If you are considering turning your book into a series, here are a few questions you should ask yourself.
DOES YOUR GENRE SUPPORT A SERIES?Some genres (e.g. fantasy) almost require a series. In the video above, we tried to think of a fantasy novel that was not part of a series. Although I'm sure they exist, we couldn't think of one. Similarly, mystery and science fiction also support serial writing. However, be cautious about writing romance series, especially if you're dealing with one main couple. The audience is only going to last so long with the "will they, won't they" question before they get bored.
Is the story you want to tell big enough and complex enough to span several books. One of the fastest ways to lose your audience is trying to spread out a very small story across far too many pages. The panel discuss the TV series How I Met Your Mother. The consensus was that series should have ended years earlier. It was only kept alive because everyone was making money. While this is tempting, it diminishes the entire work. Remember, works of art, like people, are defined just as much by their endings as their beginnings.

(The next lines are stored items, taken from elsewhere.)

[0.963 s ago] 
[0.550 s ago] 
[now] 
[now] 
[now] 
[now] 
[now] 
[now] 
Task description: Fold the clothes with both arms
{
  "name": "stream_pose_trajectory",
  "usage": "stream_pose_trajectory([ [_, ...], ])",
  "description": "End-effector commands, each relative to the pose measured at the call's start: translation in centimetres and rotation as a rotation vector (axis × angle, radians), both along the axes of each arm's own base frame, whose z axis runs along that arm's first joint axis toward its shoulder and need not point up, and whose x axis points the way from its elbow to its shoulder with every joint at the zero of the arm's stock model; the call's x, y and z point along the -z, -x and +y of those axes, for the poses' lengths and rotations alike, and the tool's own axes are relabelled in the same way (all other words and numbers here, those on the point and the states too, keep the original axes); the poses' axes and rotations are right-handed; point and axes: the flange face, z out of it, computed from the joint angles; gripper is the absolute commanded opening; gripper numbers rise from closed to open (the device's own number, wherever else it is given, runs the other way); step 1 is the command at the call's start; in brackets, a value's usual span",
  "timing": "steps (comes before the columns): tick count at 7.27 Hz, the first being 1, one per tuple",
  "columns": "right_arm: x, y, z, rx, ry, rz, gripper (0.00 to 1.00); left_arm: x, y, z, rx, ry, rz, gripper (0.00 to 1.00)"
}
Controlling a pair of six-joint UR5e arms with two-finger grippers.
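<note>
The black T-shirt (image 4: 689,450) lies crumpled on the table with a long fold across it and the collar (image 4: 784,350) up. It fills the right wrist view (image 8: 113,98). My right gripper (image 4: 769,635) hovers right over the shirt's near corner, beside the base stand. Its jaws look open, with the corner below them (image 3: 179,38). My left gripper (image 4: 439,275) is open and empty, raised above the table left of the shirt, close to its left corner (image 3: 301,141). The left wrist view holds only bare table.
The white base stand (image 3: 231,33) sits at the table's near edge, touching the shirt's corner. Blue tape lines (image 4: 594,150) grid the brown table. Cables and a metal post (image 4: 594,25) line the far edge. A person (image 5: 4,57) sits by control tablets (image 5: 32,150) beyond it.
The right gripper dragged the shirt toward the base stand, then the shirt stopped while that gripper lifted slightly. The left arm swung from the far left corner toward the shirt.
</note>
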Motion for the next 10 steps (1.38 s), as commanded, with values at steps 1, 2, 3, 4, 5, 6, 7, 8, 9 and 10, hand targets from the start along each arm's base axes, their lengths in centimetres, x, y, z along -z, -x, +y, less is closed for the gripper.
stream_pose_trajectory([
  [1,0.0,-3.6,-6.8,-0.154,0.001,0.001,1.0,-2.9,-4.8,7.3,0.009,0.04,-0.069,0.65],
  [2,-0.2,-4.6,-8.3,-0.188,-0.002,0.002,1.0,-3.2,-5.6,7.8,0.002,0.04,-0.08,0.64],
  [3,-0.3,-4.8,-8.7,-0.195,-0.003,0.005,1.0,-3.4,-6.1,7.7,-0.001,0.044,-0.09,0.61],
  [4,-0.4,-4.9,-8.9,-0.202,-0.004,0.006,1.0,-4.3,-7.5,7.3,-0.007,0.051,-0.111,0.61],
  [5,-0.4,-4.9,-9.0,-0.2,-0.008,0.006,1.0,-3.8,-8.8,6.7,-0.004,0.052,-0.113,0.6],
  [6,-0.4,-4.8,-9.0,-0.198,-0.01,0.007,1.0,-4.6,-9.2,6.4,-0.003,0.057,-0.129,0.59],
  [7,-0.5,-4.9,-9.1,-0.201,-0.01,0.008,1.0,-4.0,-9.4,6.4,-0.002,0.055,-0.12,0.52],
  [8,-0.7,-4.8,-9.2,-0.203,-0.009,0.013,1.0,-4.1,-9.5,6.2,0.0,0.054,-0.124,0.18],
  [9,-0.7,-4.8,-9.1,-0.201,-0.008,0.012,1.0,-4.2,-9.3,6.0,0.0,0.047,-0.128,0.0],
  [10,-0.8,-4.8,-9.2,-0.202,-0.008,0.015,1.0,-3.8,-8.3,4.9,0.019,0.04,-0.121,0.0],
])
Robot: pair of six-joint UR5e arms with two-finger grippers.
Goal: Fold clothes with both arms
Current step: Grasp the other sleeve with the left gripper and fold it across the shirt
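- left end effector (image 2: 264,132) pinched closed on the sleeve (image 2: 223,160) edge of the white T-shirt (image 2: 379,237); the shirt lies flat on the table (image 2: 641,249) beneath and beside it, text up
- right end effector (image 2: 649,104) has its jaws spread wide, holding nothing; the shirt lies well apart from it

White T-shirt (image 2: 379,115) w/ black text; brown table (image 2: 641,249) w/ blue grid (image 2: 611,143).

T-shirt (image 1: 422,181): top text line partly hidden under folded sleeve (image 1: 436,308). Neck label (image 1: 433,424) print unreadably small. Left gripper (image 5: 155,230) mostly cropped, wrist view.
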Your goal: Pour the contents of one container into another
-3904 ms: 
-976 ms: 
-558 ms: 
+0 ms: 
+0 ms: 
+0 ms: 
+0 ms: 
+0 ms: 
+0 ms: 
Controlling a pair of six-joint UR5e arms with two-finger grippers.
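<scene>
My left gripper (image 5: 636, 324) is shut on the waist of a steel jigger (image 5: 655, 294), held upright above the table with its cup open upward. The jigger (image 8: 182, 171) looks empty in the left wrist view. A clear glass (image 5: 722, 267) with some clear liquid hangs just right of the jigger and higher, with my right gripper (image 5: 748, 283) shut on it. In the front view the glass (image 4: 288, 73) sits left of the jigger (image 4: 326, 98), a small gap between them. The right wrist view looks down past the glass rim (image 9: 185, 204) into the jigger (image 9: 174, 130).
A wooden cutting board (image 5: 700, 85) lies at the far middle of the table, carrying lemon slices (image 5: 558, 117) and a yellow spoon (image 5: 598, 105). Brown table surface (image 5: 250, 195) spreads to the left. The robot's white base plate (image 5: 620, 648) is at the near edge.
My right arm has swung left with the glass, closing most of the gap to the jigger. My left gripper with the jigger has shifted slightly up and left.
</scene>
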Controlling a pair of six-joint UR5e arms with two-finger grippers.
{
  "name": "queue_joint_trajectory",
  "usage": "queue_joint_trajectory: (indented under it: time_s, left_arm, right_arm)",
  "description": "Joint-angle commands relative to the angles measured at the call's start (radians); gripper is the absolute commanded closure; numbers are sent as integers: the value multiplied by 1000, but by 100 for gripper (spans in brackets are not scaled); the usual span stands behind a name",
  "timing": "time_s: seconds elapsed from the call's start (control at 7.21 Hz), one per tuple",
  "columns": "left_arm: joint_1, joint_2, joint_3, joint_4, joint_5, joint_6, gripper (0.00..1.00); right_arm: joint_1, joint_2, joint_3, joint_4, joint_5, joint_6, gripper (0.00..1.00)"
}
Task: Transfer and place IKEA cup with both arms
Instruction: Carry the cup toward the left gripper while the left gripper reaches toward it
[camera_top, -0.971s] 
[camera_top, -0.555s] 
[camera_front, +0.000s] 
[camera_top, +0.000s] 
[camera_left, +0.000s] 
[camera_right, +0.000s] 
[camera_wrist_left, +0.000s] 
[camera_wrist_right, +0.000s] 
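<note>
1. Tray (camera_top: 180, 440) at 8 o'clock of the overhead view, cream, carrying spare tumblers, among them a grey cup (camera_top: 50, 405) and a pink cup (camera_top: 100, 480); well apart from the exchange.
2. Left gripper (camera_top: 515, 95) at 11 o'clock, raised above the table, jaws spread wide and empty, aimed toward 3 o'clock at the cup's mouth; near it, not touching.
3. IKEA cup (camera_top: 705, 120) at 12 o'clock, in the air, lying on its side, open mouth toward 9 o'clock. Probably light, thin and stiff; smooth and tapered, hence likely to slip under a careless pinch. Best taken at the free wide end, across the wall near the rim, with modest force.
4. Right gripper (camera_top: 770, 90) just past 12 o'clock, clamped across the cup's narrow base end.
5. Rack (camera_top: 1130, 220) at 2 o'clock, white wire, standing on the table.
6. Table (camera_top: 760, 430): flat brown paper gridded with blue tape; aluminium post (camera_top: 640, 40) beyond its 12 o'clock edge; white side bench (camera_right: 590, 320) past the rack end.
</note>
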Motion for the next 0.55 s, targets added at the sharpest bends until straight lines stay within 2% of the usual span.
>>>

DOES YOUR STORY SUPPORT A SERIES?
The panel discussed a noobie mistake: ending your book on an incomplete cliffhanger. Cliffhangers, in general CAN work, but, if done improperly, can insult your reader and ensure they never read another one of your books. When you start the book, you make a series of promises to your reader. You are promising that certain plot points and certain character arches will be fully contained in that one book. You need to deliver on that promise. Remember, this may be the only one of your books the reader ever reads.
HAVE YOU DELIVERED ON ALL YOUR PROMISES?
It's easy to determine what points you are promising to deal with in this book. Each book in a series should have a specific theme or a "beat". Think of the Guardians of the Galaxy Two. It was about fatherhood and redemption. If it had ended with Yondu floating in space instead of showing his funeral, it would have weakened the entire movie. The funeral was the sign that Yondu had finally redeemed himself. It also allowed Peter Quill an chance to see how Yondu had been a real father to him.
Endings are hard, but you owe it to your reader to wrap things up.
BE CAUTIONS WHEN WRITING ALL THE BOOKS AT ONCEAs a staff member of Ellysian Press, I recently edited a trilogy that had been written all at once. All three books were completely written before the editing process began. This does offer benefits. It speeds up the process with which books can be released. This increased momentum may improve your sales.
One problem with it, however, is it is very easy for the writer to miss giving specific cues to the reader. As a rule, you should never assume the reader remembers every detail from the previous book. As a writer, it is usually very clear in your mind. However, you may leave necessary reminders off the page.
Also, over time, each time you go through the editing process, you will become a better writer. Readers fully expect that book three in a series will be stronger than book one. If you try to speed up the process, you are risking your growth.